> _WHAT THE EXERCISE ASKS_: Beneath this line are the data; copy exactly the part of them that opens with the line containing "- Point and" and closes with the line containing "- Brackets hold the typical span", and only that part.

====== INFORMATION PROVIDED ======

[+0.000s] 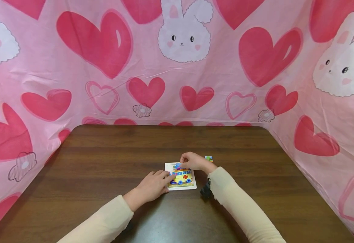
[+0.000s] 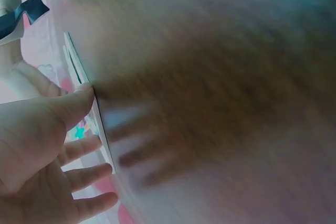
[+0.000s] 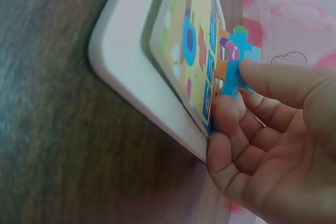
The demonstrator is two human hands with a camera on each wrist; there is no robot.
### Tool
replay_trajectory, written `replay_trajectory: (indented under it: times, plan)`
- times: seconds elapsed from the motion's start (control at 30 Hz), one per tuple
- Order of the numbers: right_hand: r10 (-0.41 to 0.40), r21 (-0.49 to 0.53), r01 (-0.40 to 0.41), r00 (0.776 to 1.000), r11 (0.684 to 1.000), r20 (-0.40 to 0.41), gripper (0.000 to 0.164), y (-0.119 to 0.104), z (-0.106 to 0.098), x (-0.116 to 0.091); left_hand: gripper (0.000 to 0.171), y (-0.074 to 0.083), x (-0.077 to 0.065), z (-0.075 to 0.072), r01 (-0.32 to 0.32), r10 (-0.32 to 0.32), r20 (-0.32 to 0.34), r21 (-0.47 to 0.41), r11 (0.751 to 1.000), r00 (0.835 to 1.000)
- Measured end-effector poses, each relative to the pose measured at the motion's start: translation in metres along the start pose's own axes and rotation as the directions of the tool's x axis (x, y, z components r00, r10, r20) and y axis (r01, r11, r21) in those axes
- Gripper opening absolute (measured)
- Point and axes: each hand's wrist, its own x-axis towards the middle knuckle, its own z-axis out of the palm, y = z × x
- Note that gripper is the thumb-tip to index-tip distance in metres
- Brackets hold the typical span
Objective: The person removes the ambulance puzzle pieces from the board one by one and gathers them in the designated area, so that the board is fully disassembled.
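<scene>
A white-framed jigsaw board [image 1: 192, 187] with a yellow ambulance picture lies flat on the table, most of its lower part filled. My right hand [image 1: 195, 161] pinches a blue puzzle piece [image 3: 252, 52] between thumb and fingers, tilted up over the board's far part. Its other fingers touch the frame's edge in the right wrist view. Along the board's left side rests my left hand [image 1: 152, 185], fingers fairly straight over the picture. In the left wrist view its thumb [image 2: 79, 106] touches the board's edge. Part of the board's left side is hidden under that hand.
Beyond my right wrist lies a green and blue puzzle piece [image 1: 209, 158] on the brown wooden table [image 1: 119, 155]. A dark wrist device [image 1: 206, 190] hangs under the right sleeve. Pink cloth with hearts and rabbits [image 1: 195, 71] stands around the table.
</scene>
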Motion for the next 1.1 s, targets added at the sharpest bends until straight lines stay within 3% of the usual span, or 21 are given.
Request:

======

> _SOLUTION TO THIS EXERCISE_:
- Point and axes: each hand's wrist, its own x-axis towards the middle knuckle, its own z-axis out of the palm, y = z × x
- Note that gripper is the thumb-tip to index-tip distance in metres
- Brackets hold the typical span

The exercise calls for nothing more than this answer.